Posted by: bmaz | July 28, 2007 at 19:12
Tied up in combination with the power to peer is the power to unilaterally incarcerate/impose on a pre-criminal without answering to a third party.
At any rate, there should be no doubt in anybodies mind that some pre-criminals aim to fly airplanes into buildings, or inflict similarly destructive events aiming to maximize loss of innocent life.
It's a difficult and high-stakes balance.
What sticks in my craw is that the observer (Bush/Gonzales) fails to describe the balance except in black and white, and that the talker (Gonzales) comes off as a liar.
I felt about the same with Clinton/Reno, FWIW - although the incidents were different.
Listening to GWB on his morning talk, he points to prepaid cell phones and the internet as the technologies that require FISA adjustment.
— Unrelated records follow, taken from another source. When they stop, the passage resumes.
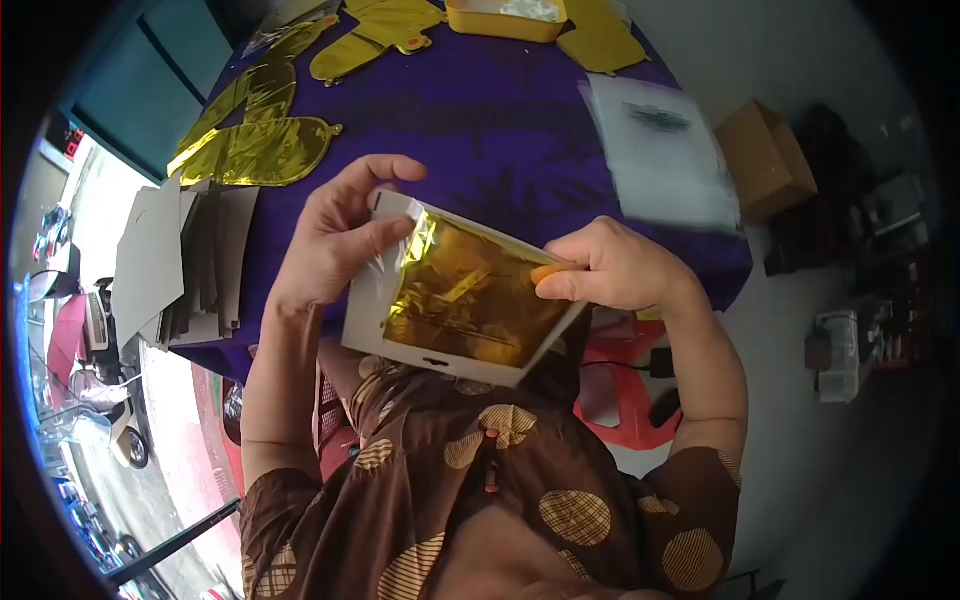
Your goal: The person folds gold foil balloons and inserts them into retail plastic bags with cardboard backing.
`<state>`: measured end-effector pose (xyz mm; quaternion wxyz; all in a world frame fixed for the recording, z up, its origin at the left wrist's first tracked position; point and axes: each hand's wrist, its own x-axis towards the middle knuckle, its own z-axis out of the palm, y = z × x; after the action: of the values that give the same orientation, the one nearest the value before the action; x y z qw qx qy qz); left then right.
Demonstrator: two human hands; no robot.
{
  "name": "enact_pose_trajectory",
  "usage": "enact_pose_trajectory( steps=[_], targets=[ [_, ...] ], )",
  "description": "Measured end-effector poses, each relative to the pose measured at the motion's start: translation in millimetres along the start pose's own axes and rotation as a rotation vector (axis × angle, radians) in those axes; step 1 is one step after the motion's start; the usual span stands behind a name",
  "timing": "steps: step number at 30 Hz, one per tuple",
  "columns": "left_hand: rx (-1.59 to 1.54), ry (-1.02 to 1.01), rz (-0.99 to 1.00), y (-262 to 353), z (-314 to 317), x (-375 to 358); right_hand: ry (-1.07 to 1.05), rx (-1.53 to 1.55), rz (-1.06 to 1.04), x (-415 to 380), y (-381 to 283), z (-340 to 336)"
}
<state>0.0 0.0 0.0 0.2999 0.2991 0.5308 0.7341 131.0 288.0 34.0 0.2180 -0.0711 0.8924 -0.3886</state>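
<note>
A folded sheet of shiny gold foil (468, 290) lies against a pale card (365, 318) with a hanging slot near its lower edge. Clear plastic shows along the left side of the foil. My left hand (340, 240) grips the card's upper left corner, thumb on the front and index finger raised off it. At the right edge, my right hand (625, 262) pinches the card and foil, its thumb on the front and other fingers mostly hidden behind. Something orange (556, 271) shows at the right hand's fingers. The card is held tilted above my lap.
A purple-covered table (450, 130) bears flat gold foil balloons (265, 150), a yellow tray (507, 20) with white bits, and a stack of clear plastic sleeves (665, 155). Grey cards (190, 265) are piled at its left edge. A cardboard box (765, 160) and red plastic chair (625, 405) stand nearby.
</note>
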Motion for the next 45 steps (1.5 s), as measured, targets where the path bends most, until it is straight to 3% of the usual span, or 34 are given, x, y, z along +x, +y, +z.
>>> enact_pose_trajectory(
  steps=[2,5,9,12,16,19,22,25,28,31,34,38,39,41,43,45],
  targets=[
    [0.021,0.007,0.018,4.5,-1.9,1.7,-0.018,0.008,-0.020,-3.5,2.3,-3.0],
    [-0.042,-0.013,0.015,0.8,10.8,8.2,0.022,0.193,-0.256,-18.0,27.3,-2.8],
    [0.011,-0.041,0.070,-3.7,21.4,20.5,0.121,0.167,-0.156,-56.5,19.2,-21.4],
    [0.151,-0.038,0.202,-5.2,20.8,24.8,0.501,0.315,-0.073,-110.3,54.9,-38.9],
    [0.211,0.107,0.078,-12.0,3.0,15.7,1.341,0.678,-0.026,-165.4,81.2,-46.3],
    [0.239,0.213,0.007,-21.9,-7.6,6.8,1.445,0.797,-0.224,-219.4,153.1,-56.6],
    [0.328,0.326,0.028,-26.9,-2.8,-1.0,1.692,0.830,-0.160,-247.6,200.8,-53.0],
    [0.460,0.383,0.030,-28.6,5.4,-7.5,1.887,0.788,0.117,-267.8,276.6,-48.9],
    [0.452,0.411,0.043,-29.1,11.6,-11.4,1.866,0.808,0.376,-261.6,326.5,-54.1],
    [0.466,0.425,0.047,-30.8,12.2,-11.0,1.760,0.855,0.427,-240.0,374.4,-73.4],
    [0.465,0.443,0.030,-30.1,17.1,-8.7,1.476,1.074,0.298,-209.3,383.6,-113.0],
    [0.454,0.482,0.026,-30.9,24.4,-11.3,1.454,0.702,0.747,-166.1,365.8,-179.2],
    [0.449,0.494,0.016,-31.0,26.9,-13.6,1.497,0.684,0.602,-152.1,353.7,-195.7],
    [0.450,0.472,0.019,-35.2,31.8,-16.2,1.436,0.602,0.273,-118.0,257.5,-197.9],
    [0.425,0.442,0.014,-36.6,48.3,-16.3,1.277,0.577,0.004,-78.4,156.5,-172.7],
    [0.349,0.352,-0.021,-30.3,70.9,-16.5,0.968,0.641,-0.230,-46.8,85.3,-133.1]
  ],
)
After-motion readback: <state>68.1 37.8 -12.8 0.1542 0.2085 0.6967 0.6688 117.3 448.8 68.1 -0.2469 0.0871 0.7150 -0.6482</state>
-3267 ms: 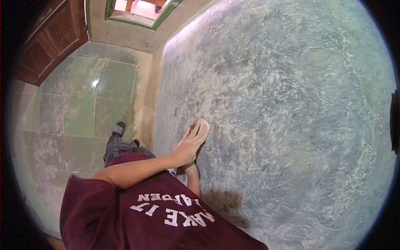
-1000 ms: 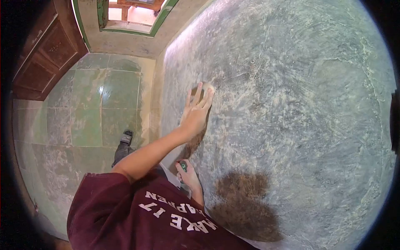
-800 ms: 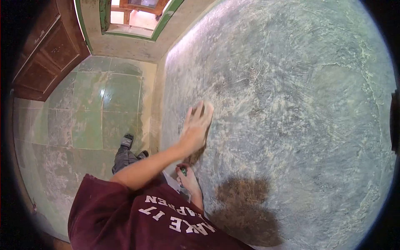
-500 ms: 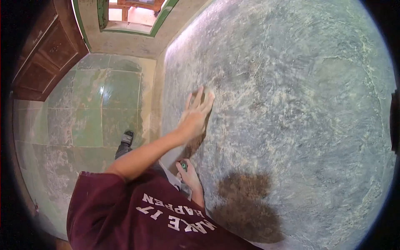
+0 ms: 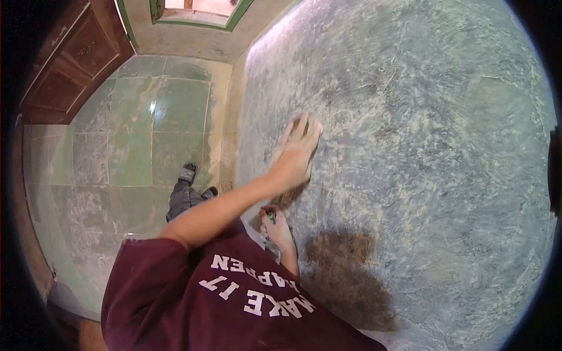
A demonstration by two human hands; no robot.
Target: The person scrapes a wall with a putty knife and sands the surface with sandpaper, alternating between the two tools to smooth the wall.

I'd concede both of those technologies as the equivalent of billboards, if the government would promise that non-prepaid cell phones had privacy. Dream on, ALL cell phone conversations are the equivalent of billboard pronouncements.
Do read the FISA changes carefully, just as it was prudent to read interrogation methods changes carefully.
Posted by: cboldt | July 28, 2007 at 19:15
-- but, to me, "the hive" IS privacy --
No, I mean for "the hive" to represent submission of individual, for the greater good. The individual is expendable, if it benefits the hive.
I'm "anti-hive" in one way - that humans don't hive. I think individual personal independence and responsibility creates a superior human society.
Posted by: cboldt | July 28, 2007 at 19:20
Plame was using NSA for domestic political group survellance. The web sites make sense because some of the targets like MoveOn, Larry, etc. had Plame complain about domestic groups and CIA using NSA, etc. on these politics.
Posted by: om/ | July 28, 2007 at 19:25
Of course they are capturing and saving *everything*. They can, so this gang will.
As we've discussed before, the technology exists, off the shelf, to split the optical signal, then capture and do RT top-level analysis of all backbone traffic. "Legal intercept" gives them access to the switches and that's been in the contracts with telcos since at least 2001. This is a project that, if given to someone who actually can do a decent engineering job, could be done in fairly short order.
To expect these guys to do anything else is wishful thinking.